MarkLogic Server

Last updated
MarkLogic Server
Developer(s) MarkLogic
Written in C, C++, JavaScript
Available inEnglish
Type Document-oriented database
Website www.marklogic.com   OOjs UI icon edit-ltr-progressive.svg

MarkLogic Server is a document-oriented database developed by MarkLogic. It is a NoSQL multi-model database that evolved from an XML database to natively store JSON documents and RDF triples, the data model for semantics. MarkLogic is designed to be a data hub for operational and analytical data. [1]

Contents

History

MarkLogic Server was built to address shortcomings with existing search and data products. The product first focused on using XML as the document markup standard and XQuery as the query standard for accessing collections of documents up to hundreds of terabytes in size.

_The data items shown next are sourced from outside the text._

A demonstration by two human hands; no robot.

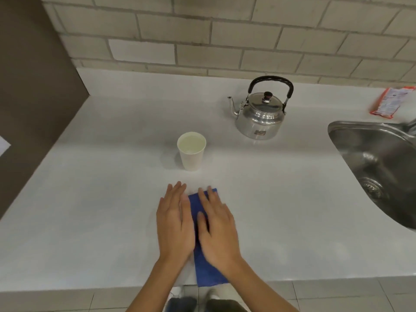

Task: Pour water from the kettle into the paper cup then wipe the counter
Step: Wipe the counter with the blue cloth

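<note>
A white paper cup point(191, 154) stands upright mid-counter, filled with water near its rim. The steel kettle point(261, 117) with a black handle sits behind it to the right, spout pointing left. A folded blue cloth point(206, 269) lies flat near the front edge of the white counter point(101, 199). My left hand point(174, 224) rests palm down along the cloth's left edge, fingers flat. My right hand point(217, 228) lies palm down on top of the cloth, pressing it to the counter.
A steel sink point(380, 167) is set into the counter at the right. A red and white packet point(391, 102) lies at the back right. A tiled wall runs behind, a brown panel stands at the left.
</note>
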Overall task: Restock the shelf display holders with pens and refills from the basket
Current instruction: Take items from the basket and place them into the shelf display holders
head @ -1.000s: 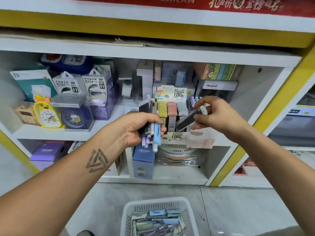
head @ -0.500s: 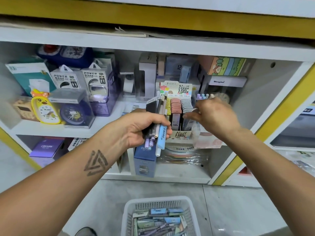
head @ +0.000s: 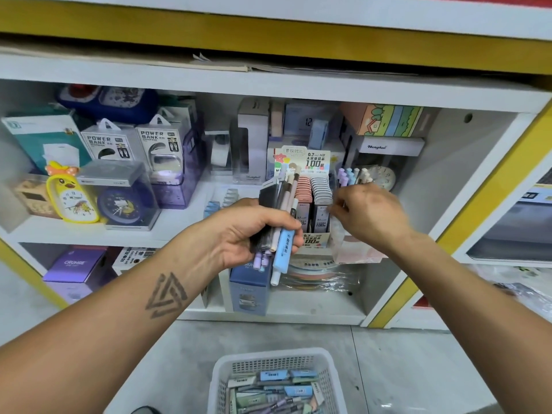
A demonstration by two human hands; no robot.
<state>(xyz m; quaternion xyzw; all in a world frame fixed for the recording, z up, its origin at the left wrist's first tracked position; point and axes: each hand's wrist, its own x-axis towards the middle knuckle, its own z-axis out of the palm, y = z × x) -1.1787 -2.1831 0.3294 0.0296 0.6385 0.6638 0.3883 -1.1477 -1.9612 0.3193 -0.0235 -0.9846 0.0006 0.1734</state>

Currently the MarkLogic platform is widely used in publishing, government, finance and other sectors. [1] MarkLogic's customers are mostly Global 2000 companies.

Technology

MarkLogic uses documents without upfront schemas to maintain a flexible data model. In addition to having a flexible data model, MarkLogic uses a distributed, scale-out architecture that can handle hundreds of billions of documents and hundreds of terabytes of data. It has received Common Criteria certification, and has high availability and disaster recovery. MarkLogic is designed to run on-premises and within public or private cloud environments like Amazon Web Services.

Features

Indexing

MarkLogic indexes the content and structure of documents including words, phrases, relationships, and values in over 200 languages with tokenization, collation, and stemming for core languages. Functionality includes the ability to toggle range indexes, geospatial indexes, the RDF triple index, and reverse indexes on or off based on your data, the kinds of queries that you will run, and your desired performance.

Full-text search

MarkLogic supports search across its data and metadata using a word or phrase and incorporates Boolean logic, stemming, wildcards, case sensitivity, punctuation sensitivity, diacritic sensitivity, and search term weighting. Data can be searched using JavaScript, XQuery, SPARQL, and SQL.

Semantics

MarkLogic uses RDF triples to provide semantics for ease of storing metadata and querying.

ACID

Unlike other NoSQL databases, MarkLogic maintains ACID consistency for transactions.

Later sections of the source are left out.